Asbestos was widely used in ship construction and maintenance due to its unique properties, such as heat resistance, durability, and fireproofing capabilities. However, these benefits come with significant health risks.

Poor ventilation, coupled with the constant movement of vessels on open water, including up, down, and sideways motions, results in the disturbance of asbestos fibres. This makes ship crews susceptible to inhaling or swallowing these hazardous fibres.

Common Applications of Asbestos on Ships

Asbestos was extensively used in building various parts of ships, primarily for insulation and fireproofing. The largest amount of ACMs on board ships is typically found in areas like the accommodation (living areas) and the engine room, where bulkhead, deck, and pipe insulation are present.

Asbestos can most commonly be found in the below ACMs:

  • Bulkhead and Deck Insulation: Found as blankets, panels, and sprayed insulation.
  • Wall and Ceiling Panels: Often in a sandwich-type structure.
  • Floating Floors and Floor Tiles: Commonly used to provide durability and insulation.
  • Cement, Adhesives, and Fillers: Including mastics used for sealing.
  • Pipe and Cable Penetration Packing: Ensuring tight seals in critical areas.
  • Seals, Gaskets, and Fasteners: Such as those in pipe flanges, manhole covers, and valve insulation.
  • HVAC Systems: Including textile fabric used as vibration dampeners.
  • Boiler and Steam Pipe Insulation: Essential for maintaining temperature and safety.
  • Exhaust Duct Insulation: Preventing heat transfer and fire hazards.
  • Electrical Components: Including cable materials, fuses, and friction materials for brakes.
  • Fire Blankets and Paintings: Used for fire safety and protection.

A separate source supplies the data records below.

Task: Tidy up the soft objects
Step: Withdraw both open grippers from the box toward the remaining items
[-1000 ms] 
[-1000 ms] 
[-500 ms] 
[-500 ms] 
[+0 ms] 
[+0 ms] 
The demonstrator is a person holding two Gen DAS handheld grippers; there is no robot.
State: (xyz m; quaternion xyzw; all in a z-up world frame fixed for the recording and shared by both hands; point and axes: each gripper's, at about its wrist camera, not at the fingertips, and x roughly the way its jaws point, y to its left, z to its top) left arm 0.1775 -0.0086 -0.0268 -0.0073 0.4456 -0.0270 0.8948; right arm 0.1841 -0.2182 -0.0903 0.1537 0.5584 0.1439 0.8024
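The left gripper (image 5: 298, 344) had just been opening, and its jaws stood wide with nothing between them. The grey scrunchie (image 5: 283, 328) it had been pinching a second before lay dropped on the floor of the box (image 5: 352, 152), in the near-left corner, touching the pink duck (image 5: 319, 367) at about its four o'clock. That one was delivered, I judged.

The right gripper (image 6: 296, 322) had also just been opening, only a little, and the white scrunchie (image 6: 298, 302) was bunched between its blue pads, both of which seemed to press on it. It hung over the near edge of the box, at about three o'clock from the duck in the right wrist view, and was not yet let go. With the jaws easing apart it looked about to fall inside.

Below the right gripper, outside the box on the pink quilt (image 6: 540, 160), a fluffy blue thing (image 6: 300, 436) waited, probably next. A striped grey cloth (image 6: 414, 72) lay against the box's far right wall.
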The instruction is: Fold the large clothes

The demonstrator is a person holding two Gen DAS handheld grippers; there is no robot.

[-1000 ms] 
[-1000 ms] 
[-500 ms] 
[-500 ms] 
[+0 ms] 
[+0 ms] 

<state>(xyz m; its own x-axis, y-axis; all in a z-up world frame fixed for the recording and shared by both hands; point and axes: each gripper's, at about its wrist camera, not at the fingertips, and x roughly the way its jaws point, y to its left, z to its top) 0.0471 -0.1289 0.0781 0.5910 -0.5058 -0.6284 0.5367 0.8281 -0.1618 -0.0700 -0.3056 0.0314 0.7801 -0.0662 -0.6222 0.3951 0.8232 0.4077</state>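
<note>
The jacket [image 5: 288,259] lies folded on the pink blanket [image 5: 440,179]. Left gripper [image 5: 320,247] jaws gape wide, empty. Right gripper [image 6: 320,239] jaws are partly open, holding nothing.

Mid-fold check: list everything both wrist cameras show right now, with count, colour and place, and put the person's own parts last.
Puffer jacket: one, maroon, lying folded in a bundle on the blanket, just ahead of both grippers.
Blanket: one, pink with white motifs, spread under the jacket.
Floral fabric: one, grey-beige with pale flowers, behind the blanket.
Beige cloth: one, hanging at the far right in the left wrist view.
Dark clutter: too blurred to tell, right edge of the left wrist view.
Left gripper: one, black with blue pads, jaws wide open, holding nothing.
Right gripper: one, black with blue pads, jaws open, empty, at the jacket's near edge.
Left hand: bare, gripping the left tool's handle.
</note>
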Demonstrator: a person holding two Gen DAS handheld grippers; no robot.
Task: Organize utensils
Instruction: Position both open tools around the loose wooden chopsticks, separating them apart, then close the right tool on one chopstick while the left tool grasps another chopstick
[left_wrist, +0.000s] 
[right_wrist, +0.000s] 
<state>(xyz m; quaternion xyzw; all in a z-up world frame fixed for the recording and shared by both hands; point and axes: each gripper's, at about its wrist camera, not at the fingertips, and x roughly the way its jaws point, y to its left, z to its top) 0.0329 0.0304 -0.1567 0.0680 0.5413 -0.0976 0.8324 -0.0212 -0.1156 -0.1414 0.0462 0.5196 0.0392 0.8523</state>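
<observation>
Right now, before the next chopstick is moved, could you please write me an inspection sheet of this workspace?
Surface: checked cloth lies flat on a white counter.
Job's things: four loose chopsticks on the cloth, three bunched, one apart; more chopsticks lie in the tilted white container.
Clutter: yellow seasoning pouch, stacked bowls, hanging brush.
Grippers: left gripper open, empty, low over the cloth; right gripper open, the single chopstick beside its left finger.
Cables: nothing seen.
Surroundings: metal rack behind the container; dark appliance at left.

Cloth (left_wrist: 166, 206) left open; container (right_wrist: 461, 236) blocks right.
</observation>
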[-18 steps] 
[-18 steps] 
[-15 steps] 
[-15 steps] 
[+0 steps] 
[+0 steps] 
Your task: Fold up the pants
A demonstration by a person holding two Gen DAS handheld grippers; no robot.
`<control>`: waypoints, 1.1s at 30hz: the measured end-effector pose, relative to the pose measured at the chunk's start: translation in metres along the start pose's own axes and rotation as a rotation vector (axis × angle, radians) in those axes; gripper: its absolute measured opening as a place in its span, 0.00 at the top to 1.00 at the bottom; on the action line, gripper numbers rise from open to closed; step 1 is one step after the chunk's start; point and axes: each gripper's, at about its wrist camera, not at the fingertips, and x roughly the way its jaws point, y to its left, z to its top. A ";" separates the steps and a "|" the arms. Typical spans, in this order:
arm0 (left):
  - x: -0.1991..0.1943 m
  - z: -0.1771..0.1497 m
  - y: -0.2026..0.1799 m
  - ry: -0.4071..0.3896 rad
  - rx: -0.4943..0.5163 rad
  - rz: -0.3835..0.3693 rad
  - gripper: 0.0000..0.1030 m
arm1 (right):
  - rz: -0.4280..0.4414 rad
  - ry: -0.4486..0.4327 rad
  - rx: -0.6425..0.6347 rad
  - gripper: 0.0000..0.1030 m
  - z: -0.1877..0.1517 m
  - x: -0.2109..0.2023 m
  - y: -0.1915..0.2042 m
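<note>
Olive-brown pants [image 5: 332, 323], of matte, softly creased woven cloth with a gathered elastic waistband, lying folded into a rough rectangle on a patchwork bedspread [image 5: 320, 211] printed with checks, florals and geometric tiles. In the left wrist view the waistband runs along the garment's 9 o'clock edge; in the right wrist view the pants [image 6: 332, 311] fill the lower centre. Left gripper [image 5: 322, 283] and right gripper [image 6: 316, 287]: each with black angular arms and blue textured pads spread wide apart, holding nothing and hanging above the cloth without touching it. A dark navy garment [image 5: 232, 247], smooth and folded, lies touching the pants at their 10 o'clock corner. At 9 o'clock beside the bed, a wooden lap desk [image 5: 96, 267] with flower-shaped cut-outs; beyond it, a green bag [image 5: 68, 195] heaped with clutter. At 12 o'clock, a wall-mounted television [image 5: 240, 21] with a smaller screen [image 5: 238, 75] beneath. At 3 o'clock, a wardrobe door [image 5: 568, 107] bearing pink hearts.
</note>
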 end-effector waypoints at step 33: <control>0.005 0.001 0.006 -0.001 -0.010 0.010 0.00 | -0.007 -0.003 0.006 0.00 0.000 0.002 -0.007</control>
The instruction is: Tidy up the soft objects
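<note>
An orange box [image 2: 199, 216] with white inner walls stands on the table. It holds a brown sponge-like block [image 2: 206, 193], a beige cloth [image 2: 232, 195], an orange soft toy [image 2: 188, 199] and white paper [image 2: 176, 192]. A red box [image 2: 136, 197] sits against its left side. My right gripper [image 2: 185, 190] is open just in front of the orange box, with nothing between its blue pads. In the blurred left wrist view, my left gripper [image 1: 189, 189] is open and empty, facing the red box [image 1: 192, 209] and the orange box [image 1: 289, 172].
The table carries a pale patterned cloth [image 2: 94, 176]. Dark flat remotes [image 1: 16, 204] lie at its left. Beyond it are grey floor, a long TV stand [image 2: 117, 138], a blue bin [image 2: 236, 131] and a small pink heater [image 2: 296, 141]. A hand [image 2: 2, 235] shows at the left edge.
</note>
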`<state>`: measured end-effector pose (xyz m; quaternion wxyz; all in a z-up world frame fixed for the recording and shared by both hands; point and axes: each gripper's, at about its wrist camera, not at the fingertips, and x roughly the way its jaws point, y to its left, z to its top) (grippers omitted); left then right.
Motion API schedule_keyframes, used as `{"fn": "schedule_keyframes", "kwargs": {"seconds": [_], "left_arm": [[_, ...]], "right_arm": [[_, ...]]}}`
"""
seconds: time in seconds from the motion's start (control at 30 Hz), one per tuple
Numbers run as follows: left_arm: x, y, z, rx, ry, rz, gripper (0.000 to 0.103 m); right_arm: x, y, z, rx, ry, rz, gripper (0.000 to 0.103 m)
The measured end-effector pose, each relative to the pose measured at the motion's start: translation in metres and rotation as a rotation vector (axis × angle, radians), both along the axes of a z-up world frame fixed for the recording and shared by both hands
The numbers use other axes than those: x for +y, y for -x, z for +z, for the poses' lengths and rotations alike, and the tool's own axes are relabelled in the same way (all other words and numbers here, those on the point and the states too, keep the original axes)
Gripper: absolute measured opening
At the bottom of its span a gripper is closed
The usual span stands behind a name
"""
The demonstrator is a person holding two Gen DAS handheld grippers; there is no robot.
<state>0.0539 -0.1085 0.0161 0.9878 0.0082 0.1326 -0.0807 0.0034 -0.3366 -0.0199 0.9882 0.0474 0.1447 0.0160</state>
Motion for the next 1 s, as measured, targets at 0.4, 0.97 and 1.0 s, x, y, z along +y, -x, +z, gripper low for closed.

Types of Asbestos Containing Materials on Ships

Asbestos containing materials can be classified into two main categories: friable and non-friable.

Friable ACMs
– Characteristics: The fibres in friable ACMs are weakly bound, making them easy to crumble, pulverise, and reduce to powder by hand pressure when dry. 
– Health Risks: When these fibres are released into the air, they pose significant health risks if inhaled.
– Common Uses: Insulation on exhaust pipes, blanket forms on bulkheads and decks, ropes for valve insulation, and filling materials in wall and ceiling panels.

Non-Friable ACMs
– Characteristics: Non-friable ACMs have tightly bound fibres , making them more compact and less likely to release fibres under normal conditions.
– Health Risks: Although less dangerous than friable ACMs, they can still pose health risks if subjected to mechanical work such as sanding, cutting, grinding, or drilling, which can release fibres into the air.
– Common Uses: Gaskets in pipe flanges and manhole covers, floor tiles, paintings, and packing in cable and pipe penetrations.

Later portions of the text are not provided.